Scott, it seems to me that you are merely elaborating on my parenthesis: "(How this is consistent with Kierkegaard’s emphasis that Christianity must be lived rather than believed in a merely cognitive sense, which Tietjen well highlights, must remain a question for another day.)"

;-P
Carpe diem! The time is now. ;-)
Unknown said…
There is a misunderstanding with K that because of his focus on the inward that he is critical of outward expressions in and of themselves. His point is simply that the individual must wrestle with this own relationship to God and not depend on outward/cultural benchmarks to slip out of this grueling task. That doesn't exclude Christian action from Christian being. It excludes Christian action or any worldly signifier from personal identifying. Thus K could say that MLK' JR's actions were Christian. But he couldn't say that MLK Jr. was a Christian because he did them.

Unknown said…
For what it's worth, I am submitting my PhD on Kierkegaard's theology of divine revelation at the end of the month (prayers most appreciated!). I have just a few comments/suggestions to throw into the mix. First, I would like to say that Mark Tietjen is a very capable and reliable interpreter of Kierkegaard's works. I also recommend Tietjen's first book, Kierkegaard, Communication, and Virtue. I haven't read his most recent book, but I do have a copy of it. Of course, I can't comment on a book I haven't read. That being said, I highly doubt that Tietjen is saying something to the effect that "ethics were of minor significance to Kierkegaard's thought" or that ethics were somehow disconnected from his Christology. I'm not sure whether or not you were implying that or not, so you can correct me if I am wrong.

Kierkegaard and his pseudonyms discuss "ethics" and "the ethical" in many different ways. (And a gentle reminder, Kierkegaard's views are not necessarily the same views as his pseudonyms. That was one of the biggest mistakes by early interpreters of his writings.) As C. Stephan Evans and Robert C. Roberts have noted, "In all of Kierkegaard's enormous literary output, perhaps no concept is used in more different ways than the concept of 'the ethical.'"

As far as Barth's criticisms are concerned, see first Philip Ziegler's article, "Barth's Criticism of Kierkegaard - A Striking out at Phantoms." I would just say that most Kierkegaard scholars wouldn't find Barth's criticism to be very accurate or fair. Perhaps, they are even less fair than many of the caricatures of Barth's own theology. I say all this as someone who is highly appreciative of Barth's theology. I see them more as friends than as foes.

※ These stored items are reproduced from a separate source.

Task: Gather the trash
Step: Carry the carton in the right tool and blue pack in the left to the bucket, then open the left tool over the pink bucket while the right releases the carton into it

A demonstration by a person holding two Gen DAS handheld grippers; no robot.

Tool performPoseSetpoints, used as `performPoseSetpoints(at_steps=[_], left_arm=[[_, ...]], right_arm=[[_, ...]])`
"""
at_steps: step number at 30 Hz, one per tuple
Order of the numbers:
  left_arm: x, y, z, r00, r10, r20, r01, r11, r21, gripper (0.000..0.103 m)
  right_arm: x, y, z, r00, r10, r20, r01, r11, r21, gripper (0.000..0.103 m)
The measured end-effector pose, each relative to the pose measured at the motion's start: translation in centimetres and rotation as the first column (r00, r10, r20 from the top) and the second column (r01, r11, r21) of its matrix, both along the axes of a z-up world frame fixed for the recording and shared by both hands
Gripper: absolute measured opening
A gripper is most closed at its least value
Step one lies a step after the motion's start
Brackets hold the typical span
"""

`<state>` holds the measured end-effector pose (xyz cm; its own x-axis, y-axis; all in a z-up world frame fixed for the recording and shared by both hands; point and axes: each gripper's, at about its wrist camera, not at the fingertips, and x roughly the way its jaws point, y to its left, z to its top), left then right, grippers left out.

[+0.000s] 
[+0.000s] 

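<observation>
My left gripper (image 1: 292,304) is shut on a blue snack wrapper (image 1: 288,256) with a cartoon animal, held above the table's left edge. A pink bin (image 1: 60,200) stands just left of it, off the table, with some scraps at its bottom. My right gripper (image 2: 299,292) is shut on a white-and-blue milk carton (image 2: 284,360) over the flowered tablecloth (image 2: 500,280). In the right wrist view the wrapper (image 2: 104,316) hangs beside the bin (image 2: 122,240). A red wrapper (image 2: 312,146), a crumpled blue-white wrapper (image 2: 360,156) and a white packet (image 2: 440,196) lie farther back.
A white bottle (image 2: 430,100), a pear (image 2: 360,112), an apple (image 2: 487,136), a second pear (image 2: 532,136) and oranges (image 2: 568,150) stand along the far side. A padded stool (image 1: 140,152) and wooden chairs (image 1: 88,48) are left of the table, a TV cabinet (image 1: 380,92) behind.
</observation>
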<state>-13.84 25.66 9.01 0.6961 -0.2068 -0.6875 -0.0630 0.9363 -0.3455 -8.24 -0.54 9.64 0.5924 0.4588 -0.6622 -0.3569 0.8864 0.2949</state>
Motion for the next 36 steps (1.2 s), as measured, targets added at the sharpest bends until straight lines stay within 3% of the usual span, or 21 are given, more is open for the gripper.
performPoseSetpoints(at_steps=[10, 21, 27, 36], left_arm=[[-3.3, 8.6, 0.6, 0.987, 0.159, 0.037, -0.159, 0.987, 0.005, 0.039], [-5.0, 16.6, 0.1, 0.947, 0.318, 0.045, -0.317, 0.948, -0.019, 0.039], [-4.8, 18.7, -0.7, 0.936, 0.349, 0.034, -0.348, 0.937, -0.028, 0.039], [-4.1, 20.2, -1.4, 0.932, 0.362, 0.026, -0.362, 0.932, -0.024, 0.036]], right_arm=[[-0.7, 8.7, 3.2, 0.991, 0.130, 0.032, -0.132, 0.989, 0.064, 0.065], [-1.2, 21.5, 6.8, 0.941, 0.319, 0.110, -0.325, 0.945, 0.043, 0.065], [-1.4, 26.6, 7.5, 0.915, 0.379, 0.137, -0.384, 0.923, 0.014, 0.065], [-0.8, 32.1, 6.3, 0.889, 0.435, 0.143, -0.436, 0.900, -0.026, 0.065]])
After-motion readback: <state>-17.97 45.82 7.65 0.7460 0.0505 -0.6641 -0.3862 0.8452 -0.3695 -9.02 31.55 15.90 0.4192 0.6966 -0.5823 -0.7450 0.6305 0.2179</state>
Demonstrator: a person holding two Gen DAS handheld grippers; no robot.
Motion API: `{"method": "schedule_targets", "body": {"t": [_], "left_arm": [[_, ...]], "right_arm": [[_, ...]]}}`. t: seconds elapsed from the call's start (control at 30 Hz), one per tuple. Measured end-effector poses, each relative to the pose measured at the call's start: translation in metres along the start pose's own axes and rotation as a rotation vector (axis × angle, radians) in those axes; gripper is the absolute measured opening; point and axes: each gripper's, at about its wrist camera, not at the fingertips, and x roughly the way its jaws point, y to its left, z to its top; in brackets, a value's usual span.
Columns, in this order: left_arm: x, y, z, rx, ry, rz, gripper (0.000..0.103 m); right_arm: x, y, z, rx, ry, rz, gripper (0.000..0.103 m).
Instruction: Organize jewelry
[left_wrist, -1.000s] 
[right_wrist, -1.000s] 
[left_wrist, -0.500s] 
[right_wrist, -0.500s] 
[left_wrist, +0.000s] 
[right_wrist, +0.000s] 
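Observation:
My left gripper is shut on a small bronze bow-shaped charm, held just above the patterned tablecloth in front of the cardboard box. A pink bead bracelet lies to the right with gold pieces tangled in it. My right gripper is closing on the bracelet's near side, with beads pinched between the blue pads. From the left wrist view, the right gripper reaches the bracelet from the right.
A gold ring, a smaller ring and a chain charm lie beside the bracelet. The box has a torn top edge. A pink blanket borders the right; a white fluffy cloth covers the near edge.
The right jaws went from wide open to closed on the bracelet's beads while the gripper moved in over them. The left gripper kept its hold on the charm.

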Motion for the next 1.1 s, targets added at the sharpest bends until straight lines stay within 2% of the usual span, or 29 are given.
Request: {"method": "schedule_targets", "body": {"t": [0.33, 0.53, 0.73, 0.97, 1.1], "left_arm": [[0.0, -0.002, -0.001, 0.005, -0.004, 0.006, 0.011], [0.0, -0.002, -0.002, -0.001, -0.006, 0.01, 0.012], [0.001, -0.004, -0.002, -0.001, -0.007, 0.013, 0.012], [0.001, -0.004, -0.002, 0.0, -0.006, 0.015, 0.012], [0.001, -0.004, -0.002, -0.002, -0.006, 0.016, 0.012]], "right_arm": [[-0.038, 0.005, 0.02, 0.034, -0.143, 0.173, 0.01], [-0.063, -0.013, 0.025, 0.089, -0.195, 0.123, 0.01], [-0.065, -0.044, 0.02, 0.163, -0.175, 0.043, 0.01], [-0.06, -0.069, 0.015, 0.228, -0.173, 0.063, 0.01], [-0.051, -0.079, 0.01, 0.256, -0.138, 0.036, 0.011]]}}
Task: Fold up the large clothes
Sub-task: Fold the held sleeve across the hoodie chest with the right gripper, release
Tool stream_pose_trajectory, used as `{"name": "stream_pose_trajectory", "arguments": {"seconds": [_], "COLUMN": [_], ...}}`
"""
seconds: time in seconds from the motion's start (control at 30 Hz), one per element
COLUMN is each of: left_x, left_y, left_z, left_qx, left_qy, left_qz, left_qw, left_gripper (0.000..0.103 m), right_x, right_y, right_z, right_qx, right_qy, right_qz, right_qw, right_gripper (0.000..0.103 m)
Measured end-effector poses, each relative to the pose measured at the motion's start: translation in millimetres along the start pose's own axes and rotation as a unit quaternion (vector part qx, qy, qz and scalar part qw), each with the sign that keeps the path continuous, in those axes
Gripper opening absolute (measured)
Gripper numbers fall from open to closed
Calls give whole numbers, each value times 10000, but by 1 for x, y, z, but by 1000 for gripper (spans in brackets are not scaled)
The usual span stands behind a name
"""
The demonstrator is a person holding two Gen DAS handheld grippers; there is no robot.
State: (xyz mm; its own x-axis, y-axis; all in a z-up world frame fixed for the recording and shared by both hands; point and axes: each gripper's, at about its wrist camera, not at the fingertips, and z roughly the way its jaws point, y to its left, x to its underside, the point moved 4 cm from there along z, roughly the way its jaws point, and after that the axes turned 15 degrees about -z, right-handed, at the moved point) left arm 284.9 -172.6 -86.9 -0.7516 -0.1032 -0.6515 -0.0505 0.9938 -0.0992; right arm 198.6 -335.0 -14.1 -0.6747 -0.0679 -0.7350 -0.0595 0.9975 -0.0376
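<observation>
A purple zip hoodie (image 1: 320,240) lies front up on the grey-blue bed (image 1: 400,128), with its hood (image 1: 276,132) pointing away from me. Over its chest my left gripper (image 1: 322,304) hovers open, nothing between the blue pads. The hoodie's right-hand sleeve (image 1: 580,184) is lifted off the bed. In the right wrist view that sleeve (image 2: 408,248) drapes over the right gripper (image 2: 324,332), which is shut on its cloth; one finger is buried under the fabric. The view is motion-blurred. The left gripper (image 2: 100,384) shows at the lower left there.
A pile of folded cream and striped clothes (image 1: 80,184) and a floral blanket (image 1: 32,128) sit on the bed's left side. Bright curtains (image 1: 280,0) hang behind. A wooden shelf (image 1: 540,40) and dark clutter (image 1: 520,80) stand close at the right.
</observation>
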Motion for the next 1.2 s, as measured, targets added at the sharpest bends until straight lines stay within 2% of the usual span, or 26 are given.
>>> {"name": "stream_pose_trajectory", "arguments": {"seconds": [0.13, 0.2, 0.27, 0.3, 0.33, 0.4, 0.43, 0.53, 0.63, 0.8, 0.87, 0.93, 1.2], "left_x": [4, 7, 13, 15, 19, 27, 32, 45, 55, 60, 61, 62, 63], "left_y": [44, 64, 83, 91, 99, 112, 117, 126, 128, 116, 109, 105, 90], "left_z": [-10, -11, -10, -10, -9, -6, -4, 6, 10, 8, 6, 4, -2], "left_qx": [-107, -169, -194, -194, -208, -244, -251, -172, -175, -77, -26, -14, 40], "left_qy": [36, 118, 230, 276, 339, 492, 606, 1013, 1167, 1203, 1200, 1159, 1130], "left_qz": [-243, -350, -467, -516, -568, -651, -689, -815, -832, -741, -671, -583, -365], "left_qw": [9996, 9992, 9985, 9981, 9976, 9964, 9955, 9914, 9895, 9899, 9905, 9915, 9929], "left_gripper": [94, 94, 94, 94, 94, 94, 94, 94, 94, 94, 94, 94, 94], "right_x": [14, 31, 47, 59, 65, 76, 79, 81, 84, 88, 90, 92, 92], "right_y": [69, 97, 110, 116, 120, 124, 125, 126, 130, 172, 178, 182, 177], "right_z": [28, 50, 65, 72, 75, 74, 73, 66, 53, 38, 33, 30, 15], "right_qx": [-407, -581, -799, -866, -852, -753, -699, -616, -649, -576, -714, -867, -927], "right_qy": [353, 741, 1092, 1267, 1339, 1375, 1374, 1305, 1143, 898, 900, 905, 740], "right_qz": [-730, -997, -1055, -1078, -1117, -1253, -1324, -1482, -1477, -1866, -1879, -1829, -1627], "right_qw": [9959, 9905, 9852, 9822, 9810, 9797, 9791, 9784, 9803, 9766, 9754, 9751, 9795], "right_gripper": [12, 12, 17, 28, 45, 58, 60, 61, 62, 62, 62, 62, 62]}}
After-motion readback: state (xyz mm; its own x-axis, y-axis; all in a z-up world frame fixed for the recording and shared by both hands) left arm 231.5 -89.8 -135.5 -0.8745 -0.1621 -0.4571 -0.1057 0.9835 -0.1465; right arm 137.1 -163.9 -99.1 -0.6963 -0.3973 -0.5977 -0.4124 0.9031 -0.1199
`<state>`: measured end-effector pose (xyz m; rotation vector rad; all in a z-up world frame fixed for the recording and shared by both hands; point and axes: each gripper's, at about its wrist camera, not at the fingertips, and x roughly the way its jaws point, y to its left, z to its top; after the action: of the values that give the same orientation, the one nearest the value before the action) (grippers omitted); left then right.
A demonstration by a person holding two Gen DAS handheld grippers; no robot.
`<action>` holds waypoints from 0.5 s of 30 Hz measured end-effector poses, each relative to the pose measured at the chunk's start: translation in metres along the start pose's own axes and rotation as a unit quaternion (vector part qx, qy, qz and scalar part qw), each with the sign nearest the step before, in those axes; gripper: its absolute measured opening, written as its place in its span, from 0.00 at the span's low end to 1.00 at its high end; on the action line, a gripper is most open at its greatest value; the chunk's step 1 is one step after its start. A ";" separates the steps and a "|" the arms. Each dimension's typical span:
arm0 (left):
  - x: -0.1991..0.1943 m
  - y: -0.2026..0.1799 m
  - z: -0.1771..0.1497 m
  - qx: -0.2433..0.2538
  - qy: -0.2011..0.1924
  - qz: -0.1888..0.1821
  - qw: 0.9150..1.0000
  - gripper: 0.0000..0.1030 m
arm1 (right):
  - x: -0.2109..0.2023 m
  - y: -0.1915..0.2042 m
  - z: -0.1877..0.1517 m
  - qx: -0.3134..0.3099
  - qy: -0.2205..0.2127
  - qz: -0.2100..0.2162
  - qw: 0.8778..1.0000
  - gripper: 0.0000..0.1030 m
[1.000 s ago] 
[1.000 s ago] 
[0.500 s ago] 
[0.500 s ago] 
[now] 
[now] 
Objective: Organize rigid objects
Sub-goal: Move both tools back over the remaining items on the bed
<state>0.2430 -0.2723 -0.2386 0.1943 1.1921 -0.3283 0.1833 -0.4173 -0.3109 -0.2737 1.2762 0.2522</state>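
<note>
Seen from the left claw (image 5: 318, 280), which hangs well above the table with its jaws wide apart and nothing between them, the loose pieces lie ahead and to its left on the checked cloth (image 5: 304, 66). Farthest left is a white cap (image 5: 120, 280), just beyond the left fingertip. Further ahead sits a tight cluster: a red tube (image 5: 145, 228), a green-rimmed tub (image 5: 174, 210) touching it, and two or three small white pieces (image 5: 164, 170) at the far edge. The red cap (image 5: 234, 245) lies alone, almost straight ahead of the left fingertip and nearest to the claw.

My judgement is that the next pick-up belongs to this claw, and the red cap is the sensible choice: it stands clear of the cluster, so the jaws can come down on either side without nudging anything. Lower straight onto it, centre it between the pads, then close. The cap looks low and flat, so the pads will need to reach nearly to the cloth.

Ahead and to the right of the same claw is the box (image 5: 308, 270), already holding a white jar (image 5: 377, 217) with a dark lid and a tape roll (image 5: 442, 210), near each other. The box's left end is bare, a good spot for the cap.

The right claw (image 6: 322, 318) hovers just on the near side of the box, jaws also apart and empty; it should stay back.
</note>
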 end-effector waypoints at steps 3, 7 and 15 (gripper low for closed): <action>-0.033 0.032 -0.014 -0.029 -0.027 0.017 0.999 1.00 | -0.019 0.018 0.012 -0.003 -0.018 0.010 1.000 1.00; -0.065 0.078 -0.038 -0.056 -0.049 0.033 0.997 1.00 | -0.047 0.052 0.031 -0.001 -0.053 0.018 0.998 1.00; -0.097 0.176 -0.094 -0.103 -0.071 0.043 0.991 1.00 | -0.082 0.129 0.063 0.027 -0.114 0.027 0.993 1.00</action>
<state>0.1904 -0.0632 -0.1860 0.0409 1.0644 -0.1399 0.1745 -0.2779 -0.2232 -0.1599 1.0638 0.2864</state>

Lastly, I would highly recommend Murray Rae's book, Kierkegaard and Theology. It focuses on Kierkegaard's theology, providing a unique combination of being both highly accessible (no small task when it comes to Kierkegaard) and theologically substantive.
Thanks both Matt and Joshua! Since I know little of Kierkegaard myself, I'm very happy to have my vision expanded by your comments.
Unknown said…
I am not familiar with Calvin's/Melanchthon's use of adiaphora, so I can't comment on that point. But the discussion of non-essential offense is part of Kierkegaard's sustained polemic against Hegel and the Danish Hegelians. It is not offense at Christ (as the God-man), but it is the offense that takes place when the single individual collides with the established order (e.g. the trial of Socrates). In other words, it is the offense that takes place when an individual challenges/questions the legitimacy of the powers that be.